▸ **PROMPT**: Within the listing below, how many lines feature the word "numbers"? Reply with only that number.
***
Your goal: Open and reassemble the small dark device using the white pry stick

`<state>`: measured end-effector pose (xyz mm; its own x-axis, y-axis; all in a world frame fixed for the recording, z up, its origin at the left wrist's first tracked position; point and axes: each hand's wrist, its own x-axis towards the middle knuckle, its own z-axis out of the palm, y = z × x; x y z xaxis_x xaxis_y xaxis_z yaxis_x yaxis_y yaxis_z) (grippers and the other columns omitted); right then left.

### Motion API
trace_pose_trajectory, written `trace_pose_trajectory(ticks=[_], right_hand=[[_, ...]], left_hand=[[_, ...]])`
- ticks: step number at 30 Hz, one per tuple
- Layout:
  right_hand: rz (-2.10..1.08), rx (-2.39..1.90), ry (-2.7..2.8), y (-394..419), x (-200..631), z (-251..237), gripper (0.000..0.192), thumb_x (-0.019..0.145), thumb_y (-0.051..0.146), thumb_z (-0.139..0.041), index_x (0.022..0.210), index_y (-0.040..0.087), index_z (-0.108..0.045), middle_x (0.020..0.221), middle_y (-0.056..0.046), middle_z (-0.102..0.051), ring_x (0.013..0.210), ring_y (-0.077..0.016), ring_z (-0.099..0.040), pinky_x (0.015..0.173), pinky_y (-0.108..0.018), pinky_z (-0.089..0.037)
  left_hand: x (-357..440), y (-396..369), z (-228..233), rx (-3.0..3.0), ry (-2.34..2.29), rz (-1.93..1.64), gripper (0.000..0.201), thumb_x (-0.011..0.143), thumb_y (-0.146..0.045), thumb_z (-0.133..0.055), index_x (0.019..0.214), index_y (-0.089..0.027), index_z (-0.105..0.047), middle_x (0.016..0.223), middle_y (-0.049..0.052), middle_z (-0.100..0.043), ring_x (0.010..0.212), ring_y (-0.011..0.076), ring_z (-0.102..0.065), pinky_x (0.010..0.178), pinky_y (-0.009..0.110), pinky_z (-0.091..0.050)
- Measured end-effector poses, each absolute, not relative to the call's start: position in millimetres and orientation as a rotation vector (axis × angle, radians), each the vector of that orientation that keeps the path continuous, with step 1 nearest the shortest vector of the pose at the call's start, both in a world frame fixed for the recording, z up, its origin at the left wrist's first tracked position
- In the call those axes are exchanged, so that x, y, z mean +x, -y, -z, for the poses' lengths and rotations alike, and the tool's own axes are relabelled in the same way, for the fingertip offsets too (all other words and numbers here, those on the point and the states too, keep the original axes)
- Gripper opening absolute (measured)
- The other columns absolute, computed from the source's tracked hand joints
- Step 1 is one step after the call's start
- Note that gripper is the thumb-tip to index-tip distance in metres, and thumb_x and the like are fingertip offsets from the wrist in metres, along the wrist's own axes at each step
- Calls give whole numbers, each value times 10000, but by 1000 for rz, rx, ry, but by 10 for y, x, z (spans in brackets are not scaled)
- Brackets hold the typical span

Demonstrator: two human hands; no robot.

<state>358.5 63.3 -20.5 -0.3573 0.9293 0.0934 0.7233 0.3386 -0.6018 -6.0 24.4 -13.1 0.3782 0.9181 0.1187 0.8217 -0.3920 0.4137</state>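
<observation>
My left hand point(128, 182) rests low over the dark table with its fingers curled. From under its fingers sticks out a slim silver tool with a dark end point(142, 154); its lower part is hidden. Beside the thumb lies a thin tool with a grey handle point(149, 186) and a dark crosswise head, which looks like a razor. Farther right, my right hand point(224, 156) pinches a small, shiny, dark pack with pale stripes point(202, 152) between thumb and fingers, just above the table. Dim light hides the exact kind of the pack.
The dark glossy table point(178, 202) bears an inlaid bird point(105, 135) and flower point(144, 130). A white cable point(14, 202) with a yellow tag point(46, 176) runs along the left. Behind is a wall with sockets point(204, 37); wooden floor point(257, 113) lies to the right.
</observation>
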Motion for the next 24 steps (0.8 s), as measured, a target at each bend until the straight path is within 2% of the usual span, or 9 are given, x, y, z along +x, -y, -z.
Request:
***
▸ **SOLUTION TO THIS TASK**: 2